All fine. But in the end After Life falls way short because, ironically, the atheist worldview that critiques Christianity for being all simplistic-pie-in-the-sky-easy-answers offers…easy answers. Why? Because mystery and meaning essentially have no place. Tony learns to live better and move on because he finally listens to the people who are constantly telling him he’s good and funny and “lovely.” And his dog needs him. That’s really….it.

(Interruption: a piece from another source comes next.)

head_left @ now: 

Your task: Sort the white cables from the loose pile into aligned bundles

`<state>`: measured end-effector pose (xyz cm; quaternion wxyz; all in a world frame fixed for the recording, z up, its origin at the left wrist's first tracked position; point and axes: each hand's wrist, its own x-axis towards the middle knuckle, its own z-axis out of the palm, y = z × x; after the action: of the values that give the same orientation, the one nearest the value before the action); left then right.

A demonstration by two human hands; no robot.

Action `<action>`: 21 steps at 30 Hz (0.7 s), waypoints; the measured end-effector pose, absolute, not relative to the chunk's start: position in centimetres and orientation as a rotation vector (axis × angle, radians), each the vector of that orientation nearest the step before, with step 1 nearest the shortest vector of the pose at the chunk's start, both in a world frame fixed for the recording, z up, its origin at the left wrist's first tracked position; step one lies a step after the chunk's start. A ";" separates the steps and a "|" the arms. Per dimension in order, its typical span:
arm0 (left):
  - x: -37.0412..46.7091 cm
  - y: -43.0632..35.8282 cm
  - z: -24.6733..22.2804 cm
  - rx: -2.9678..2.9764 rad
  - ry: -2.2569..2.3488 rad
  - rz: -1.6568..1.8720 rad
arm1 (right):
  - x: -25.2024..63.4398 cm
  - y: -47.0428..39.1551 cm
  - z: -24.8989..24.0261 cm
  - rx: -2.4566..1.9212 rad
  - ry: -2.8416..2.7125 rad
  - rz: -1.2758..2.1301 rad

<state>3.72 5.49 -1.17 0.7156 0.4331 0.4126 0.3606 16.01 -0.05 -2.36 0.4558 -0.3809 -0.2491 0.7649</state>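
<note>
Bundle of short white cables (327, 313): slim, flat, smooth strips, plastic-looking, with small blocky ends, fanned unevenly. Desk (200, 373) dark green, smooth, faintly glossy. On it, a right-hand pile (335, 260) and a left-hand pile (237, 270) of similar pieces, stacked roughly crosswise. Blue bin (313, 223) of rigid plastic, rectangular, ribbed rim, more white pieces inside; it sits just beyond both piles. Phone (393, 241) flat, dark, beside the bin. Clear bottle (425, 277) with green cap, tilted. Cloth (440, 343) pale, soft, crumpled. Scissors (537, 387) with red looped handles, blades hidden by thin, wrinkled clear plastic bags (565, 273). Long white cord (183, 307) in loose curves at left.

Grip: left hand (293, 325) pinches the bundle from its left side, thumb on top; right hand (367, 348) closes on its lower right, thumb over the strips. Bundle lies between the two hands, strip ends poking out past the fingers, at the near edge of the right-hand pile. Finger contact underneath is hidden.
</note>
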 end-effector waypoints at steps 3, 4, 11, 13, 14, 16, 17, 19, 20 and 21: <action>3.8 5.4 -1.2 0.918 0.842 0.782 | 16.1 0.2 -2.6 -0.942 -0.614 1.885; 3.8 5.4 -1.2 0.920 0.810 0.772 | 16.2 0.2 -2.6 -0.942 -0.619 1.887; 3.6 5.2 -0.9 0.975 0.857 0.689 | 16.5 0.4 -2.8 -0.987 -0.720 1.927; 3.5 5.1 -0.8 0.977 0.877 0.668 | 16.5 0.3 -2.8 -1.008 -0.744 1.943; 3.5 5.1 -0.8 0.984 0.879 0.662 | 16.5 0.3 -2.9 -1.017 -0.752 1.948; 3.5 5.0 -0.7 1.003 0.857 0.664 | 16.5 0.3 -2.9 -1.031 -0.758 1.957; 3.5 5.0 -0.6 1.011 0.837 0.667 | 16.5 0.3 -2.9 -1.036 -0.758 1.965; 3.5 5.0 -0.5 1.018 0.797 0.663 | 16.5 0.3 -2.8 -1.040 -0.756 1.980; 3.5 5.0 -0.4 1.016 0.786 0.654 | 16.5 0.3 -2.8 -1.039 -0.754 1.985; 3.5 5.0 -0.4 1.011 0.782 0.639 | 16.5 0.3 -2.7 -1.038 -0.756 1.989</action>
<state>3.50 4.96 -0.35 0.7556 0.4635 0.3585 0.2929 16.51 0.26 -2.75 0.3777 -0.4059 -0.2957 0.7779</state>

Far from portraying grief in grey or gritty terms, the series’ world is permanently sun-lit and serene. Tony lives in a fictional town which is lightly populated, he works a dead-end job but is obviously affluent, giving the whole sequence of events a dream-like, heavenly feel. This is undoubtedly intentional, but one has to question the creative ambition behind this. Are we being consoled that grieving without God and without future hope is hard but ultimately enlightened? Are we really probing the pain of personal loss by using utopia as a backdrop?The conclusions of the drama are as sunny as the summer bleached pavements on which it unfolds. At the opening of After Life Tony is at war with the world, standing up to opportunist thieves, feeling irked by other people’s eating habits, threatening a school bully with being bludgeoned to death with a hammer, starkly rejecting a date, showing impatience with his elderly father, and knowingly helping someone else to commit suicide. So far, so fearless. But the gradual turn around in Tony’s life is hard to quantify against these earlier behaviours, his empathy for others seeming to be restored through conversations with an elderly widow and a feckless psychotherapist. The resolution to the drama is vacuously redemptive with Tony’s goodness turning around the lives of all who are in his orbit. He resolves to treat others well as a means of grace, reserving his ire only for those who deserve to be handled with contempt.This is all too easy. It is such a shame that a programme which purports to probe grief, which interrogates God, which heralds humanism, is so lacking in self-awareness and auto-critique. Gervais writes as though Beckett never had, as though existential angst is a thing of the past, as though creation simply awaits its redemption through human good. This is desperately naive, and utterly insufficient to face the true realities of living in the rough stuff of a broken world. Gervais does not want God but he longs for good, he does not want absolutes but he does want altruism, he wants to talk about grief but only as a vehicle for humanistic grace. There are depths to loss which are not plumbed here, there are anxieties and contradictions and cross-pressures which plague our existence as human beings, there are deep wounds which cannot be healed lightly, and After Life does little to address or grapple with any of this.